# Your objective
Please copy every line with the string "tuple" from the entries below.

--- START ---

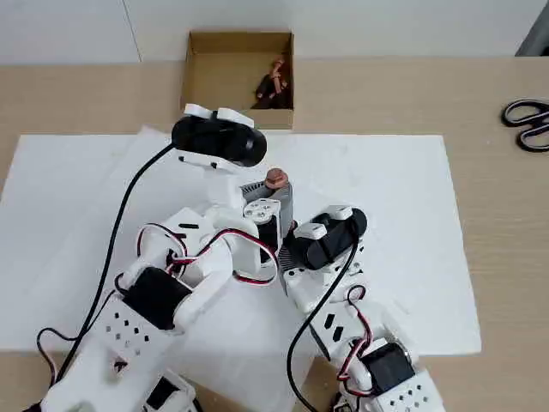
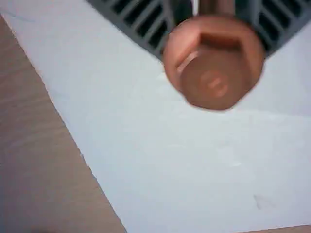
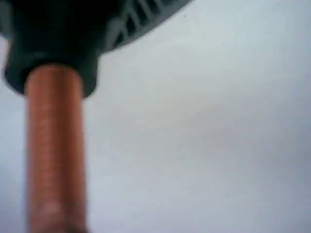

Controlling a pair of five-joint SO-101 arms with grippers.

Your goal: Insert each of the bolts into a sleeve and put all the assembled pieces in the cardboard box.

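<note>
Table point(image 1: 497, 197): you see pale wood, with scissors point(image 1: 527, 124) at its right edge.
Paper sheet point(image 1: 395, 189): white, spread under both arms.
Cardboard box point(image 1: 196, 69): open, beyond the sheet's far edge. Your finished pieces point(image 1: 274, 86) lie in its right corner.
Left gripper point(image 2: 209, 7): your pincer is clamped narrow on the bolt point(image 2: 214, 68), near the sheet's middle, with the hex head facing the wrist camera.
Right gripper point(image 3: 73, 29): your pincer grips the dark sleeve point(image 3: 43, 68), with a copper threaded shaft sticking out of it.
</note>
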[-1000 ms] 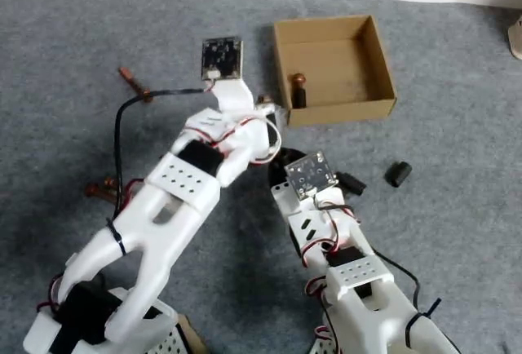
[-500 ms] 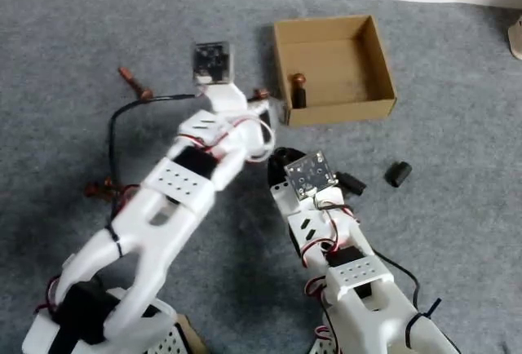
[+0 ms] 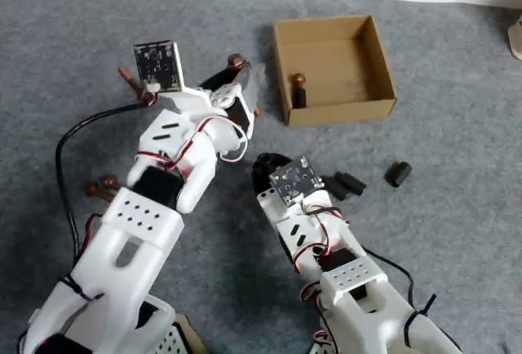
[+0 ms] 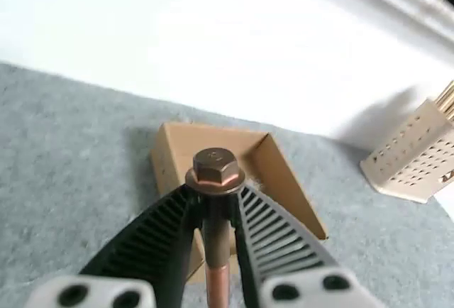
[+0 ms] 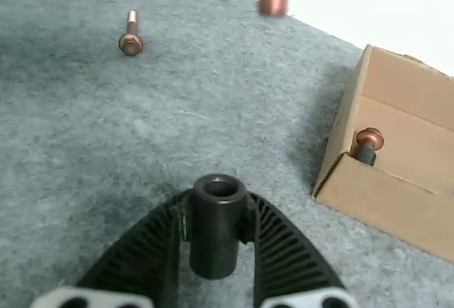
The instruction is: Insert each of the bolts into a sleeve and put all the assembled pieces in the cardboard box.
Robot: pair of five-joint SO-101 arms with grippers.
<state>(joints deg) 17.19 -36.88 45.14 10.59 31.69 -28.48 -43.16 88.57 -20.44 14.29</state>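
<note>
1 assembled piece (image 3: pixel 299 91) stands in the cardboard box (image 3: pixel 338 112); 1 sleeve (image 3: pixel 398 174) lies before it.

Box (image 3: pixel 338 112) is mostly open inside, just one assembled piece (image 3: pixel 298 91) in its near left corner, plus a sleeve (image 3: pixel 351 183) and second sleeve (image 3: pixel 398 174) loose on the carpet nearby.

You have the cardboard box (image 3: pixel 338 112) open, with one assembled piece (image 3: pixel 298 91) upright in a corner. Just beside the box a copper bolt (image 4: pixel 215 173) is gripped head up. Near the box a black sleeve (image 5: pixel 215 223) is gripped upright, and two loose sleeves (image 3: pixel 398 174) (image 3: pixel 351 183) lie there too.
</note>
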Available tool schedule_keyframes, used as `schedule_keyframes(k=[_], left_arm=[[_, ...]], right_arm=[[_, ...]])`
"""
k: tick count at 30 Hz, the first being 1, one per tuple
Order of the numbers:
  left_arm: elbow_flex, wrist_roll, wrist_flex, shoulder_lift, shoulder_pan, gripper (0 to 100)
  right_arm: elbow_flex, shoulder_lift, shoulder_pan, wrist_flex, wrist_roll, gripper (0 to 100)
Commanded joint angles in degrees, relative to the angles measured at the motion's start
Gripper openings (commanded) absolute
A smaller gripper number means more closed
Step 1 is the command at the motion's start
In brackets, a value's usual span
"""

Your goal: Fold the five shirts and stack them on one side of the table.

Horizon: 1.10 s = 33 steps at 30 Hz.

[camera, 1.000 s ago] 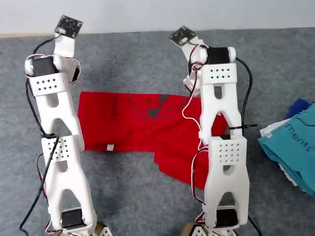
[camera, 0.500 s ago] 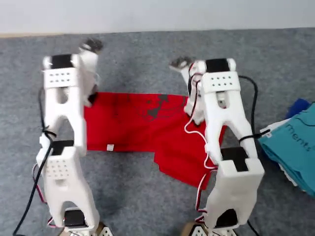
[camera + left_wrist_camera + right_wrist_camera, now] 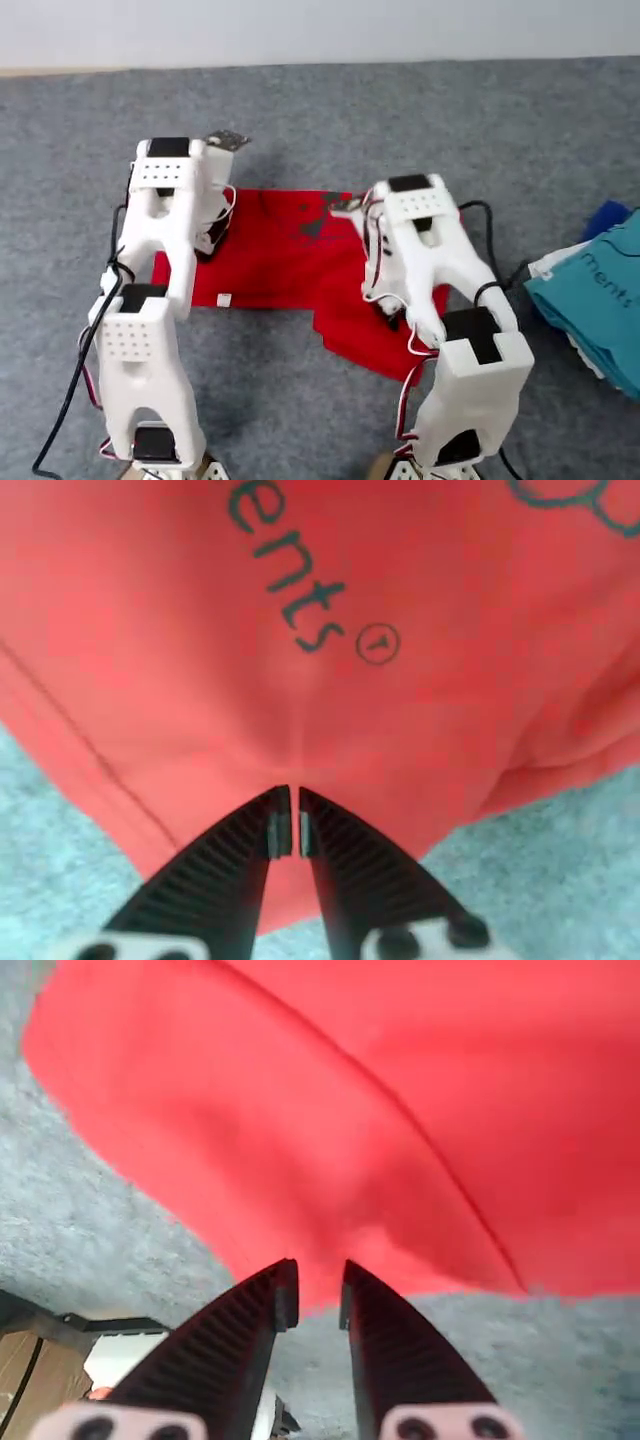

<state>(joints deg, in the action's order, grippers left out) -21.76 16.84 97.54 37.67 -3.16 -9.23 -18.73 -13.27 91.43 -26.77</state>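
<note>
Red shirt point(image 3: 280, 255), flat at centre of high view on table point(image 3: 300, 110): left gripper point(image 3: 285, 825) pinching its cloth, right gripper point(image 3: 318, 1295) nipping its hem; lifting both evenly should give a straight fold.

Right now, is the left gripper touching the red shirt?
Touching. The left wrist view shows the left gripper pinched on the red shirt, with a crease in the cloth running out from its tips.
</note>
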Motion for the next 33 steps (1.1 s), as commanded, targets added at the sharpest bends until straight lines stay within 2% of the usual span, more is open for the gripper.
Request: schedule_keyframes(k=[1,7,14,21,28,33], left_arm=[[0.0,-0.2,1.6,0.6,0.3,2],[0.0,3.1,1.5,3.3,-2.0,2],[0.0,6.3,1.7,4.0,-7.4,2],[0.0,8.6,2.8,3.7,-8.4,2],[-0.4,8.4,3.1,3.4,-8.9,2],[0.0,8.4,3.1,-3.3,-8.7,2]], right_arm=[[-5.2,3.6,0.0,-4.4,0.5,7.2],[-11.2,3.6,3.6,-8.3,-0.1,7.2],[-12.2,3.6,9.5,-7.3,-4.5,7.2],[-12.7,3.7,13.7,-5.0,-7.6,7.2],[-12.7,11.2,14.0,-1.6,-8.2,7.1],[-12.7,19.0,13.9,2.2,-8.3,7.1]])
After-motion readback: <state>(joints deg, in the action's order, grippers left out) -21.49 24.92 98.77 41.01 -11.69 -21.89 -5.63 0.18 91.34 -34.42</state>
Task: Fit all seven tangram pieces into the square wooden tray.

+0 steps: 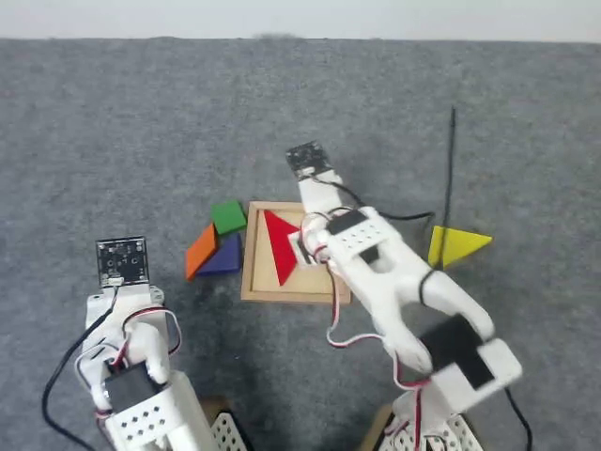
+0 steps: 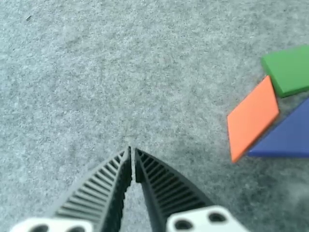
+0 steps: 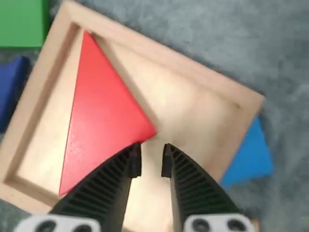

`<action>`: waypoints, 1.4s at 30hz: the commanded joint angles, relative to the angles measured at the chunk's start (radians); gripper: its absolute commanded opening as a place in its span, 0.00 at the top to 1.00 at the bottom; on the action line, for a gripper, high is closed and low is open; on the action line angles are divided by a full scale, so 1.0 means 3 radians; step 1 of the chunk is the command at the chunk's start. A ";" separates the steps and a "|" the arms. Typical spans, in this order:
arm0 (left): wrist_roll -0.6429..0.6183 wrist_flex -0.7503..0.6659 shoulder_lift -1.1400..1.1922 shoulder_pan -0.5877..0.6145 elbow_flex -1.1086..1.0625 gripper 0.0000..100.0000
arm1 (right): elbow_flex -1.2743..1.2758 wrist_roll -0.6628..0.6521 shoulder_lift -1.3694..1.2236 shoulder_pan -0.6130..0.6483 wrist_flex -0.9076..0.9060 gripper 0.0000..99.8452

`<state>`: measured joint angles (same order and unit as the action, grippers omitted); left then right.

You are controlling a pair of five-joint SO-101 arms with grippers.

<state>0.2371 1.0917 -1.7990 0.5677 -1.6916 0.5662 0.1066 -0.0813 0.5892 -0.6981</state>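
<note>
One piece seated: red wooden triangle [image 1: 279,246] lies flat in the square wooden tray [image 1: 282,295]. Green square [image 1: 228,216], orange parallelogram [image 1: 201,251] and dark blue triangle [image 1: 225,258] cluster just beside one tray edge. Yellow triangle [image 1: 458,244] is well apart on the other side, and a light blue piece [image 3: 251,152] sits against the tray's outer wall. Right arm covers part of the tray. Right gripper [image 3: 150,159] slightly parted, empty, tips just beside the red triangle's corner. Left gripper [image 2: 131,159] clenched, empty, over grey carpet [image 2: 96,72].

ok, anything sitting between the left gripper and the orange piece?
Nothing visible. Bare carpet lies between the left gripper and the orange parallelogram. The green square and the dark blue triangle border the parallelogram on its far edges, away from the gripper.
</note>
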 commanded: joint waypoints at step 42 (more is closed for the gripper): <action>0.0036 0.0010 -0.0051 0.0000 0.0028 0.98 | -0.0317 -0.0286 -0.0074 -0.0417 -0.0422 0.92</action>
<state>0.2371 1.0917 -1.7990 0.5677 -1.6916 0.5140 0.0330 -0.1059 0.4971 -0.7963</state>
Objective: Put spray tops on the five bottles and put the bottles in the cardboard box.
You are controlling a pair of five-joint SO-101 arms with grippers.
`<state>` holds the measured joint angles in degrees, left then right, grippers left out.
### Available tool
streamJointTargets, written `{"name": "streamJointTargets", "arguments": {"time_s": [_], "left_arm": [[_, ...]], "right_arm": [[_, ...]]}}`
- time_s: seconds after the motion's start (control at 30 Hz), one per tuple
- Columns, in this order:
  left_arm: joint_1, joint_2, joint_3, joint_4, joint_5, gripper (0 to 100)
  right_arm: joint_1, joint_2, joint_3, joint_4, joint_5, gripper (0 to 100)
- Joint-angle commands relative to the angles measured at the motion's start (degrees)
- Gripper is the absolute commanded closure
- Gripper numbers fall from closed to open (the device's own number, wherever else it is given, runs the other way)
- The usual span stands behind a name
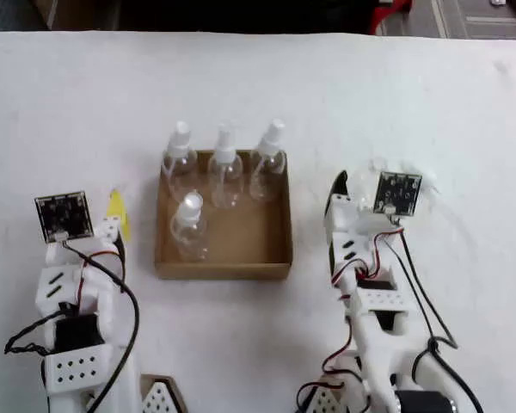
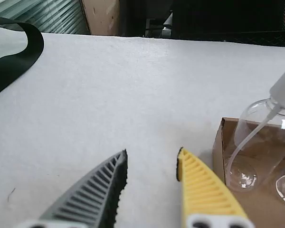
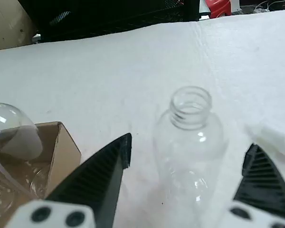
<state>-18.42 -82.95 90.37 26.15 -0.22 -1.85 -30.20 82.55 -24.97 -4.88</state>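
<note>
Now we see four capped spray bottles [image 1: 225, 176] in the cardboard box [image 1: 224, 262] on our white worktop [image 1: 86, 103]. Right of the box, our right tool [image 3: 190, 143] is spread wide either side of an uncapped bottle [image 3: 192, 118]. Left of the box, our left tool [image 2: 152, 154] gapes, holding nothing. Beyond the worktop's far edge the room is dark.

We log left arm [image 1: 73, 292] and right arm [image 1: 365, 292] side by side, both pointing forward. On the left gripper [image 2: 152, 152], grey and yellow fingers [image 2: 204, 190] stand parted; on the right gripper [image 3: 190, 142], black fingers [image 3: 95, 175] spread wider.
</note>
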Motion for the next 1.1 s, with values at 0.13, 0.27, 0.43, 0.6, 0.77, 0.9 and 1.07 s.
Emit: {"name": "streamJointTargets", "arguments": {"time_s": [0.13, 0.27, 0.43, 0.6, 0.77, 0.9, 1.07], "left_arm": [[0.4, -0.66, -1.93, -1.49, 0.09, 83], [0.4, -0.66, -1.93, -1.49, 0.09, 83], [0.4, -0.66, -1.93, -1.49, 0.09, 83], [0.4, -0.66, -1.93, -1.49, 0.09, 83], [0.4, -0.66, -1.93, -1.49, 0.09, 83], [0.4, -0.66, -1.93, -1.49, 0.09, 83], [0.4, -0.66, -1.93, -1.49, 0.09, 83]], "right_arm": [[0.22, -4.7, 0.97, 0.04, 0.26, 67.2], [0.48, -4.97, 0.97, 0.04, 0.26, 67.2], [4.44, -5.32, 0.7, -0.13, 0.18, 67.3], [6.81, -9.01, 0.97, 1.54, 0.26, 67.3], [6.99, -19.21, 0.79, 13.76, 0.7, 67.3], [8.22, -25.89, 0.97, 21.58, 0.44, 67.3], [7.25, -28.26, -0.44, 26.77, 0.97, 67.3]]}}
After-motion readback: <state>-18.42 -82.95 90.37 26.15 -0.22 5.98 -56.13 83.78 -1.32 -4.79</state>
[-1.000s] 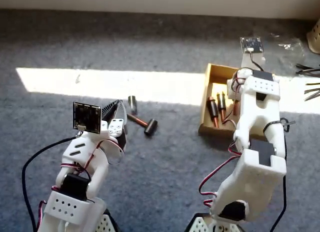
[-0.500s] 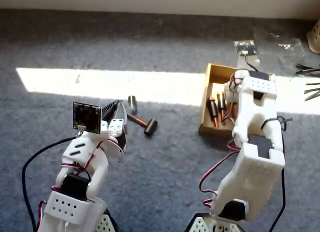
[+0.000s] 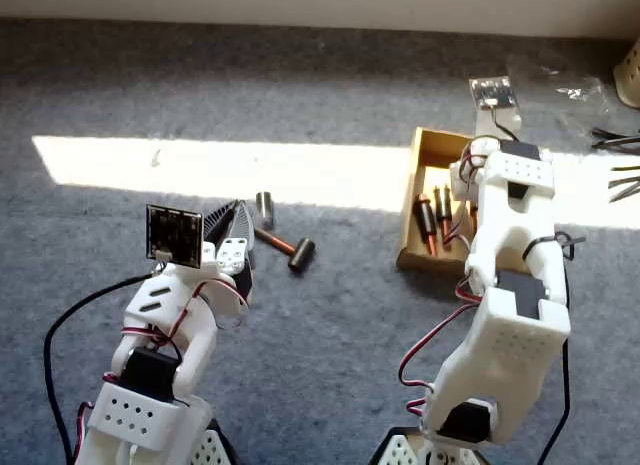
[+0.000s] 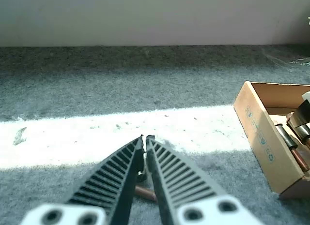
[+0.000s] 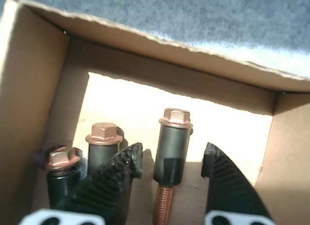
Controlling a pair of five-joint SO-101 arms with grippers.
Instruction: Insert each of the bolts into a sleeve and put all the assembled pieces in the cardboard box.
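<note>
Grey carpet (image 3: 330, 315) is spread under both arms and is crossed by a bright band of sunlight (image 3: 150, 160). On the right the right arm (image 3: 510, 285) is stretched out over the cardboard box (image 3: 408, 215), and on the left the left arm (image 3: 170, 335) is bent low over the carpet, well apart from the box.

The right gripper (image 5: 173, 152) is held inside the box with its fingers spread wide. Nothing is gripped — one assembled piece (image 5: 173, 138) is seen lying between the fingers, with clear gaps at either side. Two more assembled pieces (image 5: 103, 142) are laid beside it against the box wall, their copper heads turned the same way.

The left gripper (image 4: 144, 139) is closed tip to tip, with nothing held. Just past its tips a loose bolt (image 3: 278, 243) is seen flat on the carpet, dark at one end — whether that end is a sleeve cannot be told. A dark sleeve (image 3: 264, 205) is stood close by, at the edge of the sunlit band
</note>
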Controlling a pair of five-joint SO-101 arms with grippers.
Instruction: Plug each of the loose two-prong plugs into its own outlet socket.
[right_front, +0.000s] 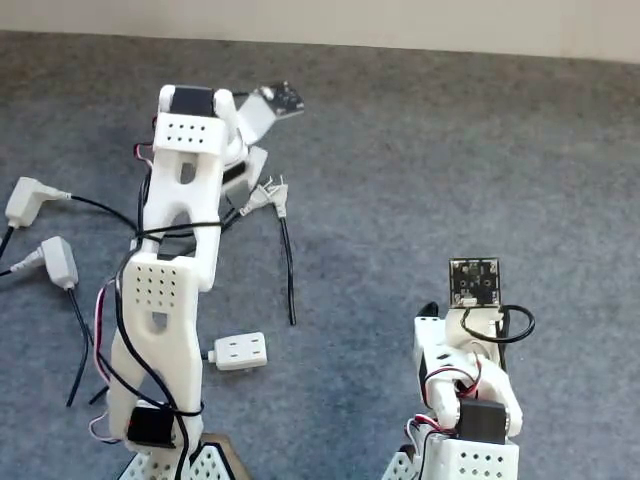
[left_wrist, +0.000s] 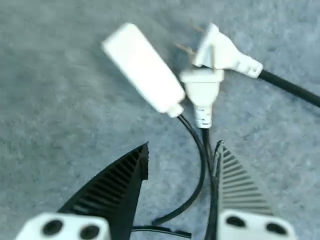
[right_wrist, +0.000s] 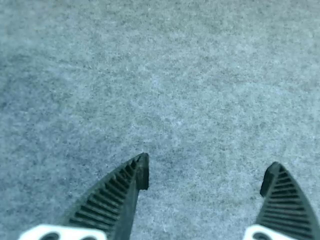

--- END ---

# Task answer
k: tick count at 30 Hz, the first being 1, one per tuple
- time_s: seconds after the motion's start (control at 30 Hz), one per tuple

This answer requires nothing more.